EXERCISE INSTRUCTIONS
Print the listing below a second time, exactly, and omit its images.

##### GIVEN INFORMATION #####

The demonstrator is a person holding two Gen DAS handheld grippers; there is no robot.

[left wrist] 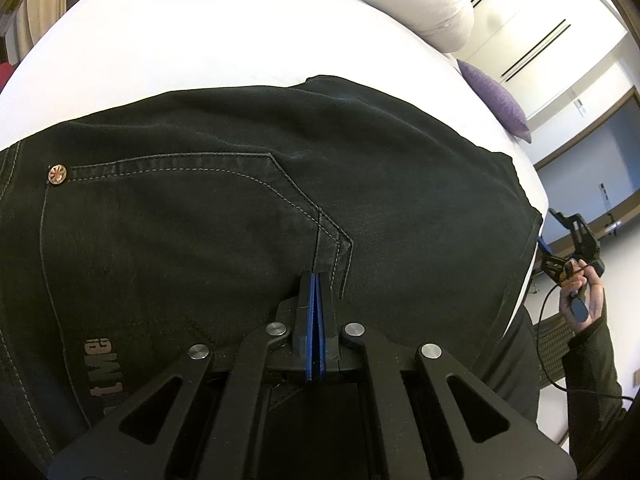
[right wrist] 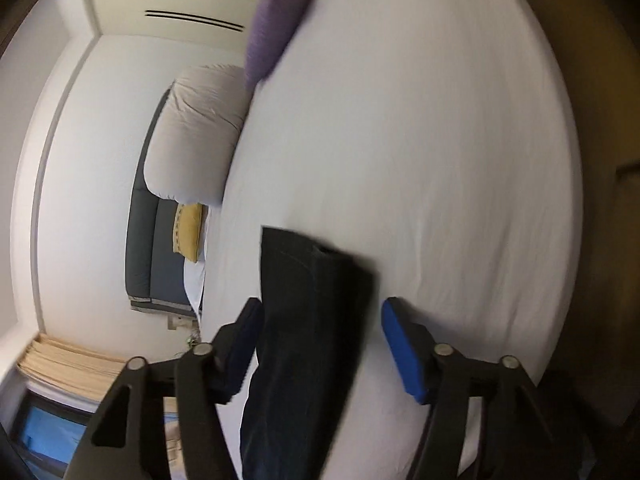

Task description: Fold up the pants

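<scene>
On the white bed (left wrist: 224, 40), the black denim pants (left wrist: 224, 216) lie pinched in the left gripper (left wrist: 316, 280), while the wide-open right gripper (right wrist: 320, 320) straddles a leg and risks closing askew.

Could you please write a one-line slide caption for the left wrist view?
Left gripper, jaws shut, over black denim pants spread on a white bed.

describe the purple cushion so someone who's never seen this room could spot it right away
Start at the white bed where the black pants lie. Along its far edge sits a big white pillow; the purple cushion is next to it. It is small, diamond-shaped and the only purple thing there.
</scene>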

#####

RESULT BELOW
The demonstrator is a person holding two Gen DAS handheld grippers; there is no robot.

[left wrist] 
[right wrist] 

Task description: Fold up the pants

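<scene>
On the white bed (left wrist: 224, 40), the black denim pants (left wrist: 224, 216) lie pinched in the left gripper (left wrist: 316, 280), while the wide-open right gripper (right wrist: 320, 320) straddles a leg and risks closing askew.

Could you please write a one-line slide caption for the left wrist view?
Left gripper, jaws shut, over black denim pants spread on a white bed.

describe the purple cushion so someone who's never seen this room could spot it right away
Start at the white bed where the black pants lie. Along its far edge sits a big white pillow; the purple cushion is next to it. It is small, diamond-shaped and the only purple thing there.
</scene>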

There's no more to the answer.